Repeat everything from the first line of the listing below through the line that contains "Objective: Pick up", exactly. Leave out pictures.

[Opening Extracted information section]

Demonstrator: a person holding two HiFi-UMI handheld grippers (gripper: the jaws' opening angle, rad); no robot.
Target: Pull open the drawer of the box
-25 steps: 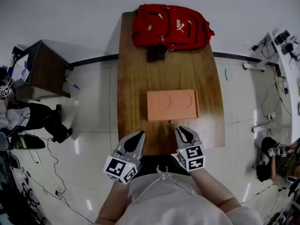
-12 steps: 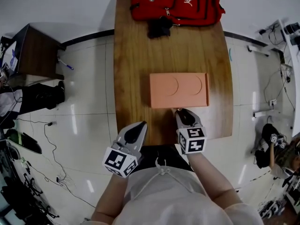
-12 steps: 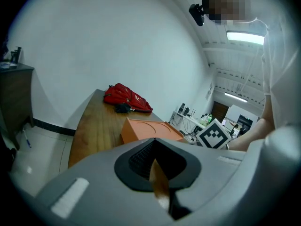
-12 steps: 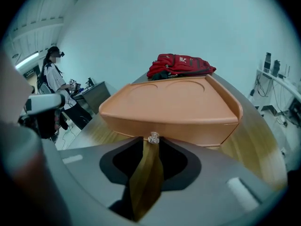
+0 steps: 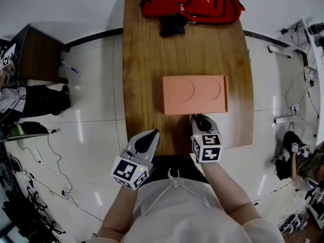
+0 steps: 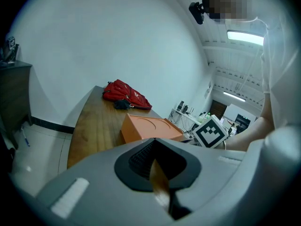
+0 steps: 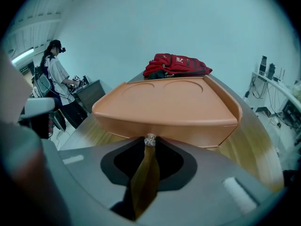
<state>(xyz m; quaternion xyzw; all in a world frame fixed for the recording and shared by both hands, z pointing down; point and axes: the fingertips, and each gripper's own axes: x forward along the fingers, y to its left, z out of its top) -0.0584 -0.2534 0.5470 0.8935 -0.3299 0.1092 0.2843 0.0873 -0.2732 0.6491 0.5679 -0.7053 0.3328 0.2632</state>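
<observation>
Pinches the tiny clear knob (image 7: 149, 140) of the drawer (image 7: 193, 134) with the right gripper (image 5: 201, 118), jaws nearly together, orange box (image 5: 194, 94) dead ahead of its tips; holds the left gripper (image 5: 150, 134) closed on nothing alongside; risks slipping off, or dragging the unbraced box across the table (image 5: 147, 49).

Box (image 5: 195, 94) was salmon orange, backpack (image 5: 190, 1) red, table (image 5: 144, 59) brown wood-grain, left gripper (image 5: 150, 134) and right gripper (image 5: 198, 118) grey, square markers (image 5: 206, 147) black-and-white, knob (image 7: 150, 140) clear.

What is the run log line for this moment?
right gripper: shut on knob of box | left gripper: shut, empty, apart from box | drawer: looks closed
</observation>
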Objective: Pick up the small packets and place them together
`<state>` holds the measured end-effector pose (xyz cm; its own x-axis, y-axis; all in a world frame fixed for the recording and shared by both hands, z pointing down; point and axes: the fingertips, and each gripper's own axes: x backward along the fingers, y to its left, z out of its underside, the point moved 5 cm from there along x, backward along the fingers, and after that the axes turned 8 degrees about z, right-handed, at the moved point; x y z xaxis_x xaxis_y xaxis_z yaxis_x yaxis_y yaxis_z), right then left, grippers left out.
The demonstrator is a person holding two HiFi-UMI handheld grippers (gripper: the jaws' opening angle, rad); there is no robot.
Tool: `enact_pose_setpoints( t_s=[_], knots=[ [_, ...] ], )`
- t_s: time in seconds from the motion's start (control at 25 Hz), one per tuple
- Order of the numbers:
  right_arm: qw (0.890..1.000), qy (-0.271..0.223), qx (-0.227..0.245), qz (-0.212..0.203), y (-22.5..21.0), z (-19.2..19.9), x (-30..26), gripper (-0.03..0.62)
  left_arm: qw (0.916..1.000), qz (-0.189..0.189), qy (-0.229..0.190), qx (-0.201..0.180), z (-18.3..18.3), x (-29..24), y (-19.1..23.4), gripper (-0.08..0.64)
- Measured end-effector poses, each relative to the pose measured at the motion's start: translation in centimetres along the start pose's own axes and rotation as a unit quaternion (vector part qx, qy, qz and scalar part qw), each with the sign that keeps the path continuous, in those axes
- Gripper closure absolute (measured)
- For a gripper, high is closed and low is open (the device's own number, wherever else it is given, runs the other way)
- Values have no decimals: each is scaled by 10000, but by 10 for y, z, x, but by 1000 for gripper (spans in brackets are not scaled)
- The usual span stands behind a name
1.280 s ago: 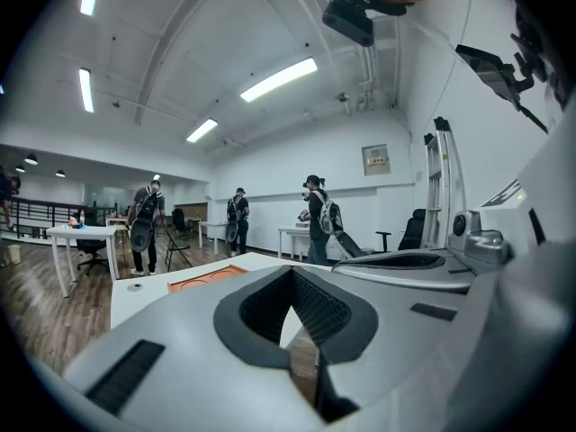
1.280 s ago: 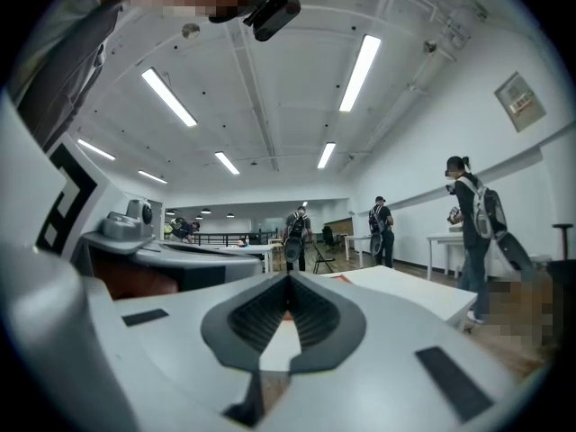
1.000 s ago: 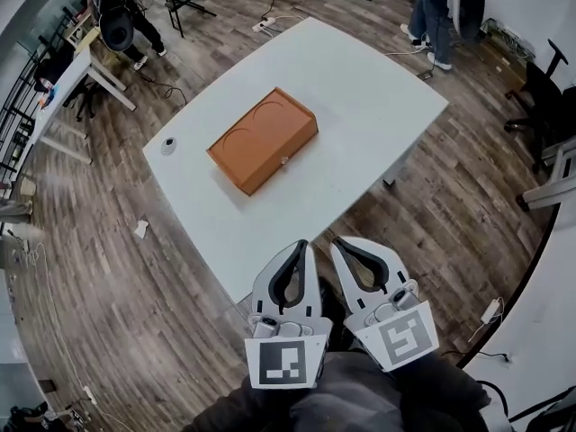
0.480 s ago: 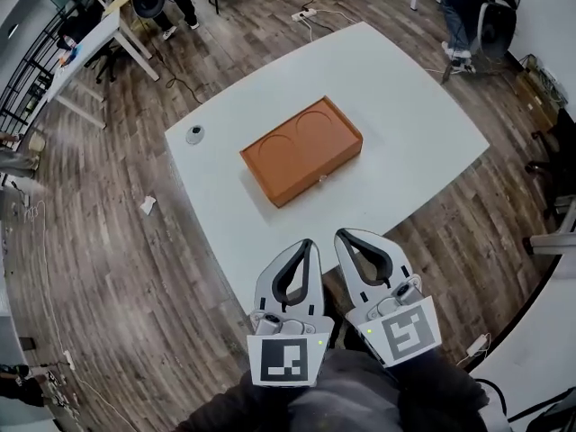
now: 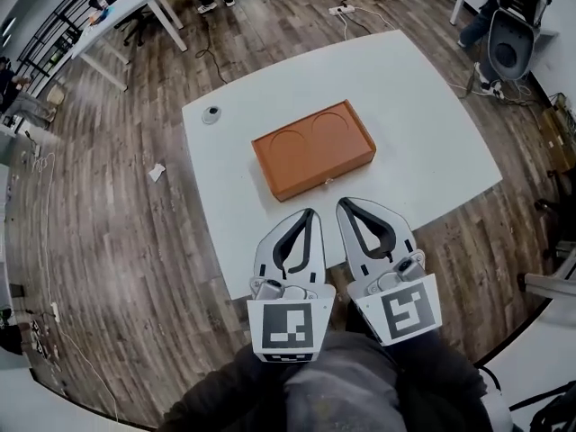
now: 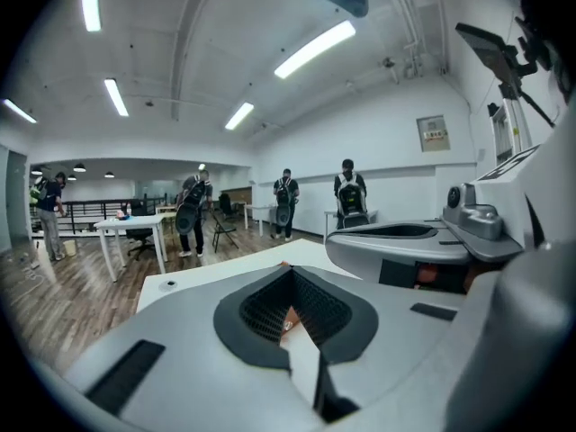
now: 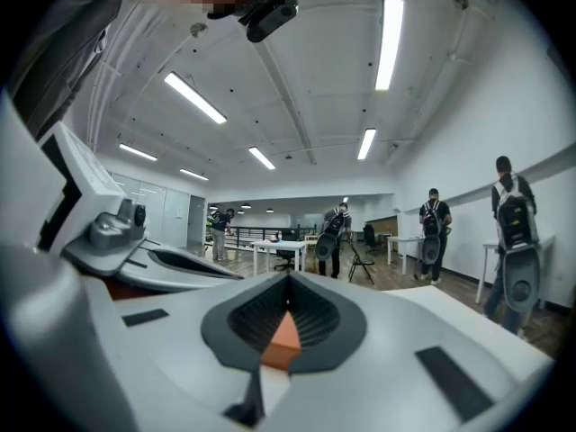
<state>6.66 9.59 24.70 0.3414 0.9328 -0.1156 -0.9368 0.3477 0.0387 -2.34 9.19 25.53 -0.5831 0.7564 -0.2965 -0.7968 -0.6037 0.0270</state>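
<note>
The white table (image 5: pixel 423 106) holds an orange box (image 5: pixel 313 148); we hold our left gripper (image 5: pixel 306 219) and right gripper (image 5: pixel 346 207) closed and empty, since no packets show yet

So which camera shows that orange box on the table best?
The head view: the whole orange box shows from above on the white table. Each gripper view catches only an orange sliver past its jaws.
</note>
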Motion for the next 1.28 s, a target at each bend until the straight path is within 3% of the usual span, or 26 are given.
enact_pose_setpoints(
  t_s=[0.2, 0.6, 0.92, 1.12, 1.28],
  knots=[
    [9992, 183, -26, -364, -19, 11, -20, 595, 9985, -469, 270, 111, -1, -25, 0, 563],
    [9954, -27, -37, -962, -56, 4, -25, 595, 9932, -1139, -8, 236, -15, -43, -24, 563],
    [9918, -279, 202, -1230, -49, -13, -37, 595, 9865, -1558, -331, 391, -20, -33, -6, 563],
    [9923, -228, 162, -1203, -41, 11, -46, 595, 9847, -1658, -372, 375, -5, -30, 9, 563],
    [9950, 189, -98, -979, -26, 58, -50, 595, 9866, -1547, -318, 404, 22, -30, 26, 563]
  ],
)
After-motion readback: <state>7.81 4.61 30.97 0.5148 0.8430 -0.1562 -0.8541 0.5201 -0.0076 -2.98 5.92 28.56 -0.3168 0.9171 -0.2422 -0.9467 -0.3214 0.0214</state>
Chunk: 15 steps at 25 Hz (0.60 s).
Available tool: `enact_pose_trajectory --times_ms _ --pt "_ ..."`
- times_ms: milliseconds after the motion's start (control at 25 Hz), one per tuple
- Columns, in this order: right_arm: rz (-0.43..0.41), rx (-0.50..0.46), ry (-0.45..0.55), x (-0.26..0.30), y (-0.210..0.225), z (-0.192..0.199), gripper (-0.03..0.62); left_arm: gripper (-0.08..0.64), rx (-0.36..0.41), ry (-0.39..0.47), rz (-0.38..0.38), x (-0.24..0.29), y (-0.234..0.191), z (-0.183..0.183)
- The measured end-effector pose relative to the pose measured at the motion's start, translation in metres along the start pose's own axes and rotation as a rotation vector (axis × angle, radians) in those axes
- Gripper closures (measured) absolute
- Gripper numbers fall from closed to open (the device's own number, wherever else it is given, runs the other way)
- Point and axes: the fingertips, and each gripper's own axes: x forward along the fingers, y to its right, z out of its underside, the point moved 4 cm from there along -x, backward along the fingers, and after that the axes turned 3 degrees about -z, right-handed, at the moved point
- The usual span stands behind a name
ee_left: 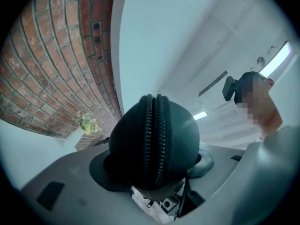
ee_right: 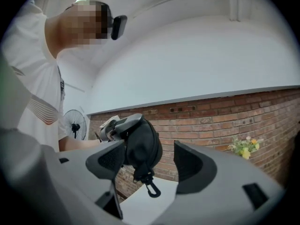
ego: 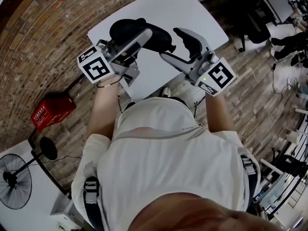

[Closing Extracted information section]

Solution
Demonstrator: a person holding two HiFi-UMI handheld grippers (gripper: the jaws' opening angle, rad); no robot.
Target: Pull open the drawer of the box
-25 steps: 
-12 steps: 
-12 steps: 
-12 steps: 
+0 steps: 
+0 steps: 
+0 steps: 
<state>(xyz m; quaternion xyzw; all in a world frame fixed for the recording and shared by both hands, z pointing down; point and axes: the fingertips, and each gripper's own axes: x forward along the fingers, y to its left, z out of its top) -0.0584 -0.2534 0.5470 0.8935 -0.3299 0.1092 0.2843 0.0873 -0.2732 0.6491 0.5679 -0.7053 0.3328 0.2632</state>
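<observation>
Pinches the tiny clear knob (image 7: 149, 140) of the drawer (image 7: 193, 134) with the right gripper (image 5: 201, 118), jaws nearly together, orange box (image 5: 194, 94) dead ahead of its tips; holds the left gripper (image 5: 150, 134) closed on nothing alongside; risks slipping off, or dragging the unbraced box across the table (image 5: 147, 49).

Box (image 5: 195, 94) was salmon orange, backpack (image 5: 190, 1) red, table (image 5: 144, 59) brown wood-grain, left gripper (image 5: 150, 134) and right gripper (image 5: 198, 118) grey, square markers (image 5: 206, 147) black-and-white, knob (image 7: 150, 140) clear.

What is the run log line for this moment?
right gripper: shut on knob of box | left gripper: shut, empty, apart from box | drawer: looks closed
</observation>
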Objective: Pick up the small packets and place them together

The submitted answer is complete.